I think the ability to 'just observe' is the sort of skill we need more that any other, but we find that is difficult because we tend to react - aversion to pain and desire for pleasure - which incites the volition, aka generates kamma, aka perpetuates ego through time from moment to moment in that cycle of 'rebirth'.
Since my own approach is of the non-volitional kind, 'just watch what happens', I've been able to strip everything bare, like, if you mantra, stop doing that. If you control the breath, stop it, if you are visualising light or whatever, don't. If you count breaths, desist. Then all the things you do unintentionally are revealed, and I just notice what I am doing and cease to do so, at least so far as I'm able. However, it's ironically very hard to not-do. We are habitually ingrained to do something and react to everything. Hence the meditation teachers are always telling us to do, like visualise this, imagine that mantra, control your breathing thus, count breaths etc etc etc.

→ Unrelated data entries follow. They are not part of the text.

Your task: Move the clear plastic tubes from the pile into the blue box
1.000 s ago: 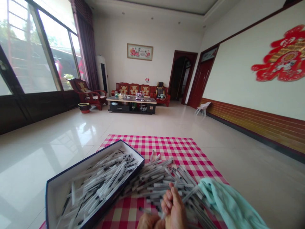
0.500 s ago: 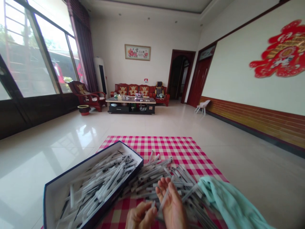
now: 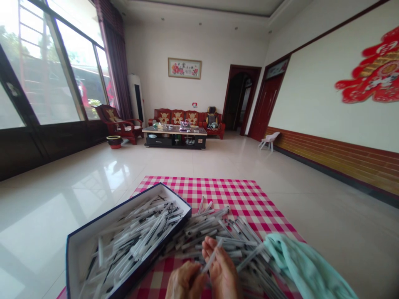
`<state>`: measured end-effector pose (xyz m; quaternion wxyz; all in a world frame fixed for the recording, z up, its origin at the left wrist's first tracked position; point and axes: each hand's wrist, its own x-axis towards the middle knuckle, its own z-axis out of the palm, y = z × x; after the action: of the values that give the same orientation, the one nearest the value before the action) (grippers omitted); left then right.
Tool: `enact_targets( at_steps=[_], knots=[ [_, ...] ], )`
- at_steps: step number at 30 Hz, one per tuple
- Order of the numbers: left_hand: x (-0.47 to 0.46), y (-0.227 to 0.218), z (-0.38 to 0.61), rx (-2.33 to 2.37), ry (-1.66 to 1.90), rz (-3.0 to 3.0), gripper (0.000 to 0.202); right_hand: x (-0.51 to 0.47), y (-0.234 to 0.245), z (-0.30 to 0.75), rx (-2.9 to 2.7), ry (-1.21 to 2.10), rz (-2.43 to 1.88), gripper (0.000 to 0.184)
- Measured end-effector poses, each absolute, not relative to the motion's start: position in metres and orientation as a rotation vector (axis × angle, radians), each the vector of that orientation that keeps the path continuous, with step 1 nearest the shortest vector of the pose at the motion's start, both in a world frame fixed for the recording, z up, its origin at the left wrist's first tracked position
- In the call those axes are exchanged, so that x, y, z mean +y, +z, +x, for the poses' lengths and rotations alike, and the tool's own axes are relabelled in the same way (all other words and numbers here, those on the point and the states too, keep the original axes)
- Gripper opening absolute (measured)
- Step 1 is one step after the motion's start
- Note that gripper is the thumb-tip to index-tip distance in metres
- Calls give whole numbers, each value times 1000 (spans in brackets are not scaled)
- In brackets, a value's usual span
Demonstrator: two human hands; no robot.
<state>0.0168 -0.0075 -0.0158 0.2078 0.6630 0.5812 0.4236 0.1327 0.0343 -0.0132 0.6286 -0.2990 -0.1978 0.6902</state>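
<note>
A translucent whitish pen [image 3: 212,258] lies slanted across the fingers of my right hand [image 3: 225,272], which is palm up with its thumb against the pen. My left hand [image 3: 184,280] is closed in a pinch at the pen's lower end; what lies between its fingertips is partly hidden. Both hands are over a loose pile of similar pens [image 3: 204,227], many with dark ends. To the left stands a blue-edged white box [image 3: 81,229] holding many more pens and thin black sticks.
Under the pile and box is a pink-and-white checked cloth [image 3: 246,194]. A mint-green cloth [image 3: 307,265] lies at the right, touching the pens. Further off on the tiled floor are a low table [image 3: 174,132], a wooden sofa [image 3: 171,118] and a small chair [image 3: 269,140].
My left hand has come up against the lower end of the pen in my right hand; before, a small gap lay between them. The whole view has shifted slightly.
</note>
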Motion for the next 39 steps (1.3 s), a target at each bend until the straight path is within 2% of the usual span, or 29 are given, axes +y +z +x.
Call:
enact_targets(
  at_steps=[5, 9, 12, 15, 17, 20, 24, 31, 34, 39],
  knots=[
    [-4, 23, -34, 1960, 1056, 2039, 27, 39, -14, 145, -425, 1517, -704, 41],
    [-4, 41, -87, 2517, 774, 1815, 27, 41, -12, 153, -417, 1468, -713, 37],
    [-4, 45, -112, 2676, 570, 1657, 34, 42, -12, 157, -408, 1447, -717, 36],
    [-4, 44, -115, 2732, 705, 1728, 41, 42, -13, 157, -407, 1431, -731, 35],
    [-3, 42, -104, 2664, 914, 1875, 39, 42, -13, 156, -417, 1428, -743, 35],
    [-3, 37, -73, 2309, 1098, 2082, 26, 41, -15, 155, -446, 1426, -760, 34],
    [-5, 26, -27, 1820, 746, 2252, 22, 40, -14, 153, -505, 1420, -786, 33],
    [-6, 3, 2, 1806, 447, 2241, 27, 39, -13, 154, -572, 1420, -797, 30],
    [-5, 0, -3, 1776, 449, 2261, 25, 37, -16, 153, -708, 1401, -845, 28],
    [-4, 8, -22, 1647, 689, 2296, 21, 27, -10, 137, -1225, 1272, -921, 26]
  ],
)
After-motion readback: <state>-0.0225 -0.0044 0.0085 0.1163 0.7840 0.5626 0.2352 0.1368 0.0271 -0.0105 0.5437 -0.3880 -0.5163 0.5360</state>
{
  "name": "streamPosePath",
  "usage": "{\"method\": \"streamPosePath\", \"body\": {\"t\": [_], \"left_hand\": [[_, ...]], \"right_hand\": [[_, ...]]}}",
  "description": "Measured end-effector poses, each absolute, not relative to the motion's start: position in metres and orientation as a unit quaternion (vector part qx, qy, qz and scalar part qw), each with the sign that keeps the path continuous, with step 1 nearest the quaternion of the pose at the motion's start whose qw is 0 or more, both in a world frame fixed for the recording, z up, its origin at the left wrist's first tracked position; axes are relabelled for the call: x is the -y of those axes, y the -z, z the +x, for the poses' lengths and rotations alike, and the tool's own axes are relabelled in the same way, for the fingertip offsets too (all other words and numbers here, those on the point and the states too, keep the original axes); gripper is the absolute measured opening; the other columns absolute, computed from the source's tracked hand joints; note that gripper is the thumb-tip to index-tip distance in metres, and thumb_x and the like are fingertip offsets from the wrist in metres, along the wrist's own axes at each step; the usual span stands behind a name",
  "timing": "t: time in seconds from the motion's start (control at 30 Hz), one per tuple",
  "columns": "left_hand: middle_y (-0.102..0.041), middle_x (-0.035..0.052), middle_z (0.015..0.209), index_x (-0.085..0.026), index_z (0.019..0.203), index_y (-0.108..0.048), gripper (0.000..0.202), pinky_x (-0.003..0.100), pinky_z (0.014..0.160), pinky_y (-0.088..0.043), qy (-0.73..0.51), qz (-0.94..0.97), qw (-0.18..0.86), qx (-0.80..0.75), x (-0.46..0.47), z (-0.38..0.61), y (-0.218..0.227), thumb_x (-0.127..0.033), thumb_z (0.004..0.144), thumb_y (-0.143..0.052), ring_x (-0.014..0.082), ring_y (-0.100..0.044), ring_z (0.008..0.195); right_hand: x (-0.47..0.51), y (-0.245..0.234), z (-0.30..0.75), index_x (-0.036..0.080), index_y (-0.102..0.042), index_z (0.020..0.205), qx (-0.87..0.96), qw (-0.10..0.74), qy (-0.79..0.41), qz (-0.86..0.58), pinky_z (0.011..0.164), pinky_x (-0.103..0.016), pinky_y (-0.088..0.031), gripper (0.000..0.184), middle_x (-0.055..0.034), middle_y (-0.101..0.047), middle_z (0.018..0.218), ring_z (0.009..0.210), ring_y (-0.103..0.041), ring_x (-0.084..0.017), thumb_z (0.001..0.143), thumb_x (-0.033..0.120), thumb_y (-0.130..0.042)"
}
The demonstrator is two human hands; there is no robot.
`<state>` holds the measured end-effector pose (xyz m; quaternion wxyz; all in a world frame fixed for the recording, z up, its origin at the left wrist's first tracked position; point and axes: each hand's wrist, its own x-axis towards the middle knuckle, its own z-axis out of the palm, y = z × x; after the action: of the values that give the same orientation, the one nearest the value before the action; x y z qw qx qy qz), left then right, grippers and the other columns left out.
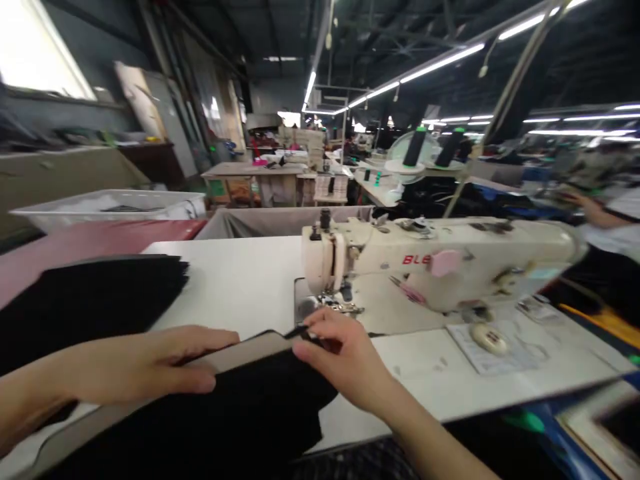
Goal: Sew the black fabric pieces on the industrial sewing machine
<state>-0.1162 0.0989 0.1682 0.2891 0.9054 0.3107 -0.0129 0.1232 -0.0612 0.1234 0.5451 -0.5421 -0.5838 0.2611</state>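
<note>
A black fabric piece (240, 427) with a light grey strip (250, 352) along its upper edge lies over the front of the white sewing table (240, 267). My left hand (160, 363) grips that edge, thumb below the strip and fingers above it. At the strip's right end, my right hand (345, 357) pinches the black fabric between thumb and fingers, just in front of the presser foot of a cream sewing machine (370, 250). The fingers partly cover the needle area. To the left rests a stack of black fabric pieces (100, 287).
On the machine table's right lie a round cream object (489, 339) and a paper sheet (465, 357). Pink-handled snips (410, 291) sit against the machine. A white plastic bin (115, 203) stands back left, thread cones (415, 148) behind the machine. Another person's arm (593, 210) shows at right.
</note>
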Motion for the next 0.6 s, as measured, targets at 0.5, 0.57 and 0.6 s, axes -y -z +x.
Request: {"method": "streamPosePath", "body": {"t": [0.5, 0.57, 0.6], "left_hand": [[-0.060, -0.0015, 0.081, -0.019, 0.086, -0.055, 0.018, 0.023, 0.071, -0.042, -0.108, 0.934, 0.310, -0.139, -0.057, -0.033, -0.137, -0.028, 0.097, -0.043, 0.0119, -0.055, 0.074], [-0.059, 0.0004, 0.085, -0.018, 0.089, -0.056, 0.016, 0.028, 0.078, -0.041, -0.123, 0.949, 0.237, -0.170, -0.053, -0.026, -0.139, -0.028, 0.096, -0.045, 0.0153, -0.054, 0.079], [-0.059, 0.0019, 0.088, -0.019, 0.093, -0.056, 0.015, 0.033, 0.082, -0.040, -0.138, 0.952, 0.186, -0.201, -0.050, -0.022, -0.137, -0.029, 0.095, -0.046, 0.0179, -0.053, 0.083]], "right_hand": [[0.058, -0.082, 0.122, 0.022, -0.068, 0.068, 0.563, 0.569, -0.188, -0.569, 0.072, -0.022, -0.049, 0.019, -0.0013, -0.067, 0.087, 0.081, -0.063, -0.013, 0.086, 0.026, -0.062], [0.057, -0.081, 0.124, 0.022, -0.067, 0.067, 0.529, 0.597, -0.149, -0.584, 0.067, -0.021, -0.048, 0.017, -0.0005, -0.066, 0.083, 0.077, -0.063, -0.013, 0.084, 0.026, -0.065], [0.055, -0.079, 0.124, 0.023, -0.068, 0.069, 0.520, 0.607, -0.133, -0.586, 0.066, -0.021, -0.048, 0.015, -0.0007, -0.066, 0.083, 0.078, -0.063, -0.013, 0.083, 0.025, -0.065]]}}
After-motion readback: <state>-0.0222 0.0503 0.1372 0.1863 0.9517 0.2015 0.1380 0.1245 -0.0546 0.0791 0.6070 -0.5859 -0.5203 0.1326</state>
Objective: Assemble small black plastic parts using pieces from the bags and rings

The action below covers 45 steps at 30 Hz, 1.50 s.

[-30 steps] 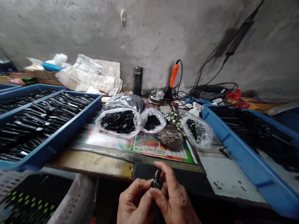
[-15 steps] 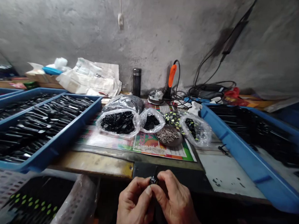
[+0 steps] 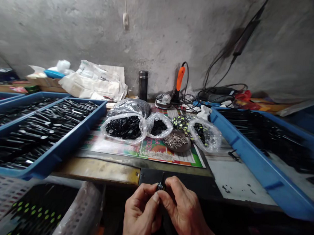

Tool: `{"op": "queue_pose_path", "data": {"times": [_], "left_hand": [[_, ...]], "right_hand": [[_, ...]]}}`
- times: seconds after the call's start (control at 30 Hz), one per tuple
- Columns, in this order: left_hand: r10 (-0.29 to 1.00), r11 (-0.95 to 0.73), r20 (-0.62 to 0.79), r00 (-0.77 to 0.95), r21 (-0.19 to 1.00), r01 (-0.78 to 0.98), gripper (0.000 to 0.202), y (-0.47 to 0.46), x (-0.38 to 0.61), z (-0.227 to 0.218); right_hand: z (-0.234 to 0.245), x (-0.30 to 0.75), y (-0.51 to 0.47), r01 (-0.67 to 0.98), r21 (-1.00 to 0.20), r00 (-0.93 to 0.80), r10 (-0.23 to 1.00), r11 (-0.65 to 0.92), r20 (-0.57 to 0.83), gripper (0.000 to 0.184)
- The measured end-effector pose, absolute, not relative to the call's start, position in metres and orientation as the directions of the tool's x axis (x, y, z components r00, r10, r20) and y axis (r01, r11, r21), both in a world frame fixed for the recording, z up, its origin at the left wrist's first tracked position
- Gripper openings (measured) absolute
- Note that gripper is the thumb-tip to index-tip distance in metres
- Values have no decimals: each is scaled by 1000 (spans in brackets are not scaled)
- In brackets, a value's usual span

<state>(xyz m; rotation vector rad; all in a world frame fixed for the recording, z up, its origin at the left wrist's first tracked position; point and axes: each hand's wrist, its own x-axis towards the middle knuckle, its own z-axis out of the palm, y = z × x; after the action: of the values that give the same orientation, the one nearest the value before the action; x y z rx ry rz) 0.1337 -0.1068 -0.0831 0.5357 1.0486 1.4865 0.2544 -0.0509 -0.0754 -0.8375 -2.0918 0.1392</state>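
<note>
A small black plastic part (image 3: 160,186) is pinched between my two hands just off the table's front edge. My left hand (image 3: 142,210) grips it from the left with thumb and forefinger. From the other side, my right hand (image 3: 181,208) presses it between thumb and fingertips. A thin dark piece stands up from the part; its lower portion is hidden by my fingers. Beyond my hands lie a round dish (image 3: 186,146) of small metal screws or pins and open plastic bags (image 3: 143,133) of small black pieces. Another bag (image 3: 215,135) holds black and yellow-green pieces.
Blue trays of long black parts stand at left (image 3: 94,116) and right (image 3: 248,159). An orange-handled tool (image 3: 180,78) and a dark flask (image 3: 143,85) stand by the wall. Lower left is a white perforated basket (image 3: 2,201) with black and yellow-green pieces.
Both hands stay pinched on the black part, with only a slight shift of the fingers. The view has tilted very slightly; nothing else has visibly moved.
</note>
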Motion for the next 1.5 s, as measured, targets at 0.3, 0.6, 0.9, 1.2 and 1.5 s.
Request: {"op": "queue_pose_path", "data": {"times": [0.3,0.6,0.9,1.2,1.5], "left_hand": [[927,30,-224,-301,844,-535,42,-106,143,-80],[946,51,-220,-238,825,-562,43,-107,135,-88],[931,28,-228,-286,824,-566,41,-107,143,-82],[939,34,-226,-258,811,-584,40,-106,139,-80],[947,60,-271,-170,673,-737,30,-108,124,-69]], "right_hand": [[-81,246,-45,565,-304,-373,566,767,735,38],[-80,253,-46,502,-366,-445,597,784,668,41],[-83,249,-47,526,-392,-405,627,755,665,42],[-79,251,-46,438,-547,-385,699,714,603,43],[-72,264,-44,416,-546,-386,684,728,618,29]]}}
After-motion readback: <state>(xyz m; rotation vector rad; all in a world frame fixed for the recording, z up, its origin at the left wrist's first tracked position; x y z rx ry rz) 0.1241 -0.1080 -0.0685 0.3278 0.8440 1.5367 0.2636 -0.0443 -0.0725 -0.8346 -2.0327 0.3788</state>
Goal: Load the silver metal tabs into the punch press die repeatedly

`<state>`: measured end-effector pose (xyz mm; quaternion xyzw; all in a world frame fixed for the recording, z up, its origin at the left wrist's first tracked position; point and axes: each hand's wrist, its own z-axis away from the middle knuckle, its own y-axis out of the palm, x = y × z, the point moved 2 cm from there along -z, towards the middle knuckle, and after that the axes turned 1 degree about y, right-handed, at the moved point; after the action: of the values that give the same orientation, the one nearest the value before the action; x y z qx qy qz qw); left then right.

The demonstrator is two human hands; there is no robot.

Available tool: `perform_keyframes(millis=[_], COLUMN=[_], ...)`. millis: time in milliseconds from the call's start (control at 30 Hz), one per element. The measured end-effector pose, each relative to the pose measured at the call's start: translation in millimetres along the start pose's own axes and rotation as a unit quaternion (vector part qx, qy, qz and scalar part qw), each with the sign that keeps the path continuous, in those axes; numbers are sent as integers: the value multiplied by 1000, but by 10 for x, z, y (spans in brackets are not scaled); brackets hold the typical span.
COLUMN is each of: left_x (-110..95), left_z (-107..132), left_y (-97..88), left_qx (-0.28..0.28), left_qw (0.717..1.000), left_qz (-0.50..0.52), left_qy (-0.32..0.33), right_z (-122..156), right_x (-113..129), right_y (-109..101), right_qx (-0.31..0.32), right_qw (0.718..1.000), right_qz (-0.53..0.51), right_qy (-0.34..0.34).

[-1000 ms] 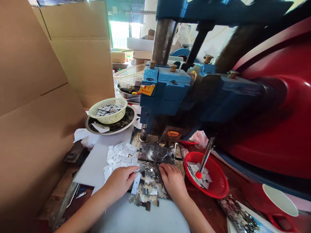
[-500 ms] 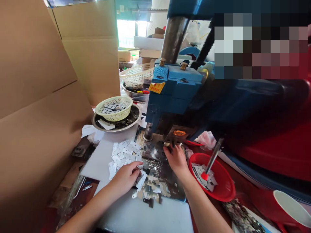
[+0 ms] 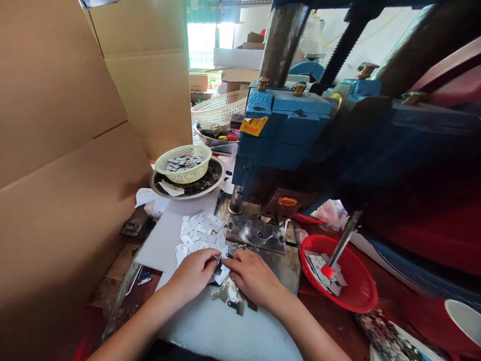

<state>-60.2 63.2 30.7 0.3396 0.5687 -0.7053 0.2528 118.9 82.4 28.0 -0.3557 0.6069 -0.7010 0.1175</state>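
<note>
Fingers (image 3: pixel 208 253) of the left hand (image 3: pixel 191 278) bent in the head view, with thumb and forefinger near each other; impossible to tell whether pinching the white plate (image 3: pixel 222 274) just under them. Close beside, from the other side, the right hand (image 3: pixel 259 276) with its fingers bent inward, near the same plate; also impossible to tell of any pinch. Below the hands, loose metal pieces (image 3: pixel 236 307), partly covered by the right hand. Beyond the right hand, shiny small beads (image 3: pixel 246 247), partly hidden. Beyond the left hand, a pile of white plates (image 3: pixel 199 235) lying on a white sheet (image 3: pixel 158 245). Farther forward, a blue press (image 3: pixel 285 120) standing above a metal block (image 3: pixel 259 231). To the right, on the brown counter (image 3: pixel 319 321), a red basin (image 3: pixel 363 281) with more plates inside. Farther to the left, a pale basket (image 3: pixel 191 175) sitting in a steel basin (image 3: pixel 218 183).
</note>
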Motion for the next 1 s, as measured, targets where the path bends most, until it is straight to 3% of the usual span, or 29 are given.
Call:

As such my meditation approach is completely counter to everything. I don't try to lose body awareness - I remain body-aware, and I don't do anything - I stop doing what I do do. It's like the truth, I'm aware and this is what is happening. Anything blocking the system, well, it can stay there or it can come loose. That is not my concern and I don't try to 'make it happen' - or resist what just happens to happen. I am aware of what it feels like. 'It feels like this'. Period.